Bagikan:

JAKARTA - Komisi Pemberantasan Korupsi (KPK) mengungkap pelaksanaan pengadaan helikopter AW-101 yang dilakukan oleh TNI Angkatan Udara (AU) sempat terhenti. Penyebabnya, karena masalah kondisi ekonomi pada 2015 lalu.

Hal ini disampaikan Ketua KPK Firli Bahuri saat membeberkan konstruksi dugaan korupsi yang menjerat Direktur PT Diratama Jaya Mandiri dan pengendali PT Karsa Cipta Gemilang, Irfan Kurnia Saleh alias Jhon Irfan Kenway pada hari ini, Selasa, 24 Mei.

Awalnya, Firli mengungkap kasus ini berawal pada 2015 saat Irfan bersama Lorenzo Pariani yang merupakan pegawai perusahaan Agusta Westland bertemu dengan Mohammad Syafei yang saat itu menjabat Asisten Perencanaan dan Anggaran TNI Angkatan Udara. Pertemuan tersebut dilakukan di wilayah Cilangkap, Jakarta Timur.

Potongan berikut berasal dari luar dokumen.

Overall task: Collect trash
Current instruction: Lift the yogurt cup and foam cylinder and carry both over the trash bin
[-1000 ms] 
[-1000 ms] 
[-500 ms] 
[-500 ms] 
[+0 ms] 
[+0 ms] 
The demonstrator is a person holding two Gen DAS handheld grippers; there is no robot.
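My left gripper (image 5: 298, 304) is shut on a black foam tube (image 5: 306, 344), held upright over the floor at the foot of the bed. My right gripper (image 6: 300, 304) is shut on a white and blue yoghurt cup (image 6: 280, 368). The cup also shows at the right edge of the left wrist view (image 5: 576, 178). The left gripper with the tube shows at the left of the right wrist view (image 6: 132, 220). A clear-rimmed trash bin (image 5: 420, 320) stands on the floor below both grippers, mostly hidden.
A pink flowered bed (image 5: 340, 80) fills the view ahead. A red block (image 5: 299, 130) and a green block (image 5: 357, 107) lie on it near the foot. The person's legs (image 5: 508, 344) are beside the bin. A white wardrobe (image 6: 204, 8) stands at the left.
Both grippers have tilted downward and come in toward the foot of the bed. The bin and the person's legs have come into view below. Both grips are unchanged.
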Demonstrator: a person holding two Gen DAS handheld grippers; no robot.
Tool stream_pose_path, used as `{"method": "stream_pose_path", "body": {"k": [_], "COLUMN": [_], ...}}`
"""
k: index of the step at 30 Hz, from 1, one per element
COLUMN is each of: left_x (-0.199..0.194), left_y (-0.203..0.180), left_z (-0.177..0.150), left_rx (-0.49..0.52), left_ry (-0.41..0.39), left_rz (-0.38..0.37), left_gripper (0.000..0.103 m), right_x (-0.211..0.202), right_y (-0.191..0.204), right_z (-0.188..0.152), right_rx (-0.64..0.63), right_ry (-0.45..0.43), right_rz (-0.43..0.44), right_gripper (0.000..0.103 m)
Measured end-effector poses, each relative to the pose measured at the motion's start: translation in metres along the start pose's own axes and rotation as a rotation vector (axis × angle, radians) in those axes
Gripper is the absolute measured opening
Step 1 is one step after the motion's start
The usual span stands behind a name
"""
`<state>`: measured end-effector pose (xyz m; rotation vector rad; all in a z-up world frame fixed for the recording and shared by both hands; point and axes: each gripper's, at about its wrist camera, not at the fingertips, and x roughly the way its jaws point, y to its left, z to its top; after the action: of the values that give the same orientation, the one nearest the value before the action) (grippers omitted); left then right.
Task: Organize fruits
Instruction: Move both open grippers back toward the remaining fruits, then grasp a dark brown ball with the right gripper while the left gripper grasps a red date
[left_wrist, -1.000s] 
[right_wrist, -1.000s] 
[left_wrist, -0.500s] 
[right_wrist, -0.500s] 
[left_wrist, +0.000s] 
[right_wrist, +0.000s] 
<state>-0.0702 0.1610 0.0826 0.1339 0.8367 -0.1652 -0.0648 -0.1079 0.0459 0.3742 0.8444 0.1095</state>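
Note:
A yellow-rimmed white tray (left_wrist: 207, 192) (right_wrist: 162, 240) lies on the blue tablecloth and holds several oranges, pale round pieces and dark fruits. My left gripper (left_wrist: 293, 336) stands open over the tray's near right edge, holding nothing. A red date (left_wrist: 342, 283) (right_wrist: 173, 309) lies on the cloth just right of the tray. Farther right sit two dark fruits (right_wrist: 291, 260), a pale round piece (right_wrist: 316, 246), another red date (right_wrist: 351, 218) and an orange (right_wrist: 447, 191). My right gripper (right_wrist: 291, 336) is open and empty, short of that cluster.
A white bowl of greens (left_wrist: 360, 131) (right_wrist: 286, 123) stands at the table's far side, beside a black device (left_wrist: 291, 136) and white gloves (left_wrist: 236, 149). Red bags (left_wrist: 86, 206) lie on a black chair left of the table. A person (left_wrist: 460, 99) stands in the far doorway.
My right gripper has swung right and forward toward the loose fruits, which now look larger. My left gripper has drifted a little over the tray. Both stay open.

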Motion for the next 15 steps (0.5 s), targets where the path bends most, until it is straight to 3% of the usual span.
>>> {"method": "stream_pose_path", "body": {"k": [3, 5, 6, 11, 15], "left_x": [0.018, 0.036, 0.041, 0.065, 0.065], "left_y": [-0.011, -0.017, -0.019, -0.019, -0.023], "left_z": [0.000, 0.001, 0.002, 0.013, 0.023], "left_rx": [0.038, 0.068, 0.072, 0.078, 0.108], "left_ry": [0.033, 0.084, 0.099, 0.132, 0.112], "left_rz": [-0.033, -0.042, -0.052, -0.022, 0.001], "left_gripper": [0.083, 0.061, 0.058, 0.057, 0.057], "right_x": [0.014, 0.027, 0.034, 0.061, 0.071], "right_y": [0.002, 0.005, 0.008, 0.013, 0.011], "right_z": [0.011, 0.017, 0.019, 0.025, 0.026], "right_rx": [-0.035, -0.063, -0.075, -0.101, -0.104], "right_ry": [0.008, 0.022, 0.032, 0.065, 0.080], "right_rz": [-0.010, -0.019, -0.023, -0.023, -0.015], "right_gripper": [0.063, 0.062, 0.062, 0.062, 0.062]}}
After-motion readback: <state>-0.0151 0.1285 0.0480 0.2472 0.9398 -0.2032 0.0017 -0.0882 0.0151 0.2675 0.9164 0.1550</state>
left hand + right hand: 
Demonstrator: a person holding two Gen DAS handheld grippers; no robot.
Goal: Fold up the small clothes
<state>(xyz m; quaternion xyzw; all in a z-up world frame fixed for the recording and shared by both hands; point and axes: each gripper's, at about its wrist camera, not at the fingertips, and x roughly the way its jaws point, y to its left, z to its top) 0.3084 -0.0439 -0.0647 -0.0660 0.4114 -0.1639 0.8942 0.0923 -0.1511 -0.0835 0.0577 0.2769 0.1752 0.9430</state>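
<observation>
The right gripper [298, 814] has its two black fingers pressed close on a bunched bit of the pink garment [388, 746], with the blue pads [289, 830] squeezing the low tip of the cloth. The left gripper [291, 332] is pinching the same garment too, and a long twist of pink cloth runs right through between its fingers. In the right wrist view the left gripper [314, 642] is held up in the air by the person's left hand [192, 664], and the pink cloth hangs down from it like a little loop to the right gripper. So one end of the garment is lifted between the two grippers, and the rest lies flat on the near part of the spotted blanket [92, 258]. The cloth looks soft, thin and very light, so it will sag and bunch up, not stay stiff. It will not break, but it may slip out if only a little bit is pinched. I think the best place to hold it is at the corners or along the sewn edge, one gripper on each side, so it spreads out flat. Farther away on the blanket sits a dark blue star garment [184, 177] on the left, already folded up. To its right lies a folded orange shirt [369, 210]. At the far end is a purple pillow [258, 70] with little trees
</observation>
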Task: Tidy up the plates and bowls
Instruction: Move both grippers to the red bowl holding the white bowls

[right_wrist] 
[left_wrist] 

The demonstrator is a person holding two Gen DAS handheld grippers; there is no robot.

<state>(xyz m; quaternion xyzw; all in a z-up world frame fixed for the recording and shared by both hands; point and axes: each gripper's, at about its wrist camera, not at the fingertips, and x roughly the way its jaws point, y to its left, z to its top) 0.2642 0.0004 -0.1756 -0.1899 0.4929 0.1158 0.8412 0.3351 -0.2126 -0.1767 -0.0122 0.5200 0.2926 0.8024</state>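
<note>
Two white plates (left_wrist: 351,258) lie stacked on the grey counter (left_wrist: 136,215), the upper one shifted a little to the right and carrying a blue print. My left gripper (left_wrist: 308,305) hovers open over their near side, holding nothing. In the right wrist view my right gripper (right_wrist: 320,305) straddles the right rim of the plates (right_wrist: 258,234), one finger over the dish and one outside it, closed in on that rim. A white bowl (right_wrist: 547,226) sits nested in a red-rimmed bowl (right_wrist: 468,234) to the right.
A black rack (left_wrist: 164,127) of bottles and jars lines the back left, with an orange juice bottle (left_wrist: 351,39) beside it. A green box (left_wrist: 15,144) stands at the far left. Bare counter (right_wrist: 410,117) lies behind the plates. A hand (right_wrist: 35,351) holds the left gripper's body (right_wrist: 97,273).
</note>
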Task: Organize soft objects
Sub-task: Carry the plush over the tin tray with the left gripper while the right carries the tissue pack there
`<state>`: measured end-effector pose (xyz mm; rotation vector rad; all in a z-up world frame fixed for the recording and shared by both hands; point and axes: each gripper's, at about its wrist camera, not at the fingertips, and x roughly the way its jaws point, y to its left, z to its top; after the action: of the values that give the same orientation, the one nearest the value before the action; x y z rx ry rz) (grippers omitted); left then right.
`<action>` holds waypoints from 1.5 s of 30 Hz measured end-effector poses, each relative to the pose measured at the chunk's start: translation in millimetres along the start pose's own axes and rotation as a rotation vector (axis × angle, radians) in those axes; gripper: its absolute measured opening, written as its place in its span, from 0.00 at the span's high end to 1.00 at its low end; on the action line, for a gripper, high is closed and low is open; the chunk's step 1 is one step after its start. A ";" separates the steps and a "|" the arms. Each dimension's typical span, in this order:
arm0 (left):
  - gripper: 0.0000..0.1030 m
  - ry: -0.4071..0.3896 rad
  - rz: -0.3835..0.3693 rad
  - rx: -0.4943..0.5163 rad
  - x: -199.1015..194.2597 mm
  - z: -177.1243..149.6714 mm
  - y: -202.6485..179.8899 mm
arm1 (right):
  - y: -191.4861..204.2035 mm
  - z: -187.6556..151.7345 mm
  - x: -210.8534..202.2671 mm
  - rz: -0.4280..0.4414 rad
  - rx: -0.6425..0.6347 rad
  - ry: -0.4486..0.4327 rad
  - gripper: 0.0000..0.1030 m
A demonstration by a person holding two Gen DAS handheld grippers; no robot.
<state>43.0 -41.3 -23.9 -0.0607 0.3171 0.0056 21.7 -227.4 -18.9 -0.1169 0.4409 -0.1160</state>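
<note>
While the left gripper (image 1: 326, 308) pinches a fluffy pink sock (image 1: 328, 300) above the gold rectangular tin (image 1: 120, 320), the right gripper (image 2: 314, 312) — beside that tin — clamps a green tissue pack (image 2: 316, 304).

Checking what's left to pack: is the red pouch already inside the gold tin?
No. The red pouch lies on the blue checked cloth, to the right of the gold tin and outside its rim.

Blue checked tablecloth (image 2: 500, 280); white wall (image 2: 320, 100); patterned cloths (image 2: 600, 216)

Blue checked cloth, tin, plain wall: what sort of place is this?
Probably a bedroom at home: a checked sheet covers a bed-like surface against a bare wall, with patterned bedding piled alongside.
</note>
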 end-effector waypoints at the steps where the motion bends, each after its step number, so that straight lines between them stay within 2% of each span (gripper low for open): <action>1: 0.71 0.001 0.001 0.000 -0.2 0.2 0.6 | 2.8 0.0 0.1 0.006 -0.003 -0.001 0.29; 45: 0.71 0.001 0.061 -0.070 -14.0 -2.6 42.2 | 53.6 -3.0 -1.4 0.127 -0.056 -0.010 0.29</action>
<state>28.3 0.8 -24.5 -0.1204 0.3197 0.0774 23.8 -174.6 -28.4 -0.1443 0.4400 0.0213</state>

Dari pertemuan itu, akhirnya dibahas tentang pelaksanaan pengadaan helikopter AW-101 VIP atau VVIP TNI AU.

Sebagai agen, Irfan kemudian memberikan proposal dengan mencantumkan harga satu unit helikopter mencapai 56,4 juta dolar Amerika Serikat.

"Di mana harga pembelian yang disepakati IKS dengan pihak AW untuk satu unit helikopter AW-101 hanya senilai 39,3 juta dolar Amerika Serikat dengan ekuivalen Rp514,5 miliar," jelas Firli dalam konferensi pers di Gedung Merah Putih KPK, Kuningan Persada, Jakarta Selatan Selasa, 24 Mei.

Berikutnya, pada akhir tahun 2015, panitia pengadaan memanggil Irfan dan menunjuk langsung perusahaannya sebagai pemenang proyek. Namun, proyek ini ditunda.

"Adanya arahan pemerintah untuk menunda pengadaan ini karena pertimbangan kondisi ekonomi nasional," ujarnya.

Namun, penundaan ini berakhir pada 2016. Saat itu, pengadaan helikopter AW-101 itu dilanjut dengan nilai kontrak mencapai Rp738,9 miliar dan metode lelang melalui pemilihan khusus yang hanya diikuti oleh dua perusahaan.

"Dalam tahapan lelang ini, panitia lelang diduga tetap melibatkan dan mempercayakan IKS dalam menghitung nilai HPS (Harga Perkiraan Sendiri) kontrak pekerjaan," ungkap Firli.

Lebih lanjut, Firli mengatakan, Irfan aktif melakukan komunikasi dan pembahasan khusus dengan pejabat pembuat komitmen (PPK) bernama Fachri Adamy. Kemudian, dia juga diduga menyiapkan dua perusahaan miliknya yang kemudian disetujui.

Tak hanya itu, dugaan kecurangan juga muncul karena Irfan menerima pembayaran sebesar 100 persen dari nilai kontrak. Padahal, ada beberapa jenis pekerjaan yang tak sesuai spesifikasi.

"Di antaranya tidak terpasangnya pintu kargo dan jumlah kursi yang berbeda," jelas Firli.

Dalam kasus ini, Irfan diduga mengakibatkan kerugian keuangan negara sejumlah sekitar Rp224 miliar dari nilai kontrak Rp738,9 miliar. Dia kemudian ditahan selama 20 hari hingga 12 Juni di Rutan KPK pada Gedung Merah Putih KPK.

Irfan disangka melanggar Pasal 2 ayat 1 atau Pasal 3 Undang-undang Pemberantasan Tindak Pidana Korupsi (UU Tipikor) Jo Pasal 55 ayat 1 ke-1 KUHP.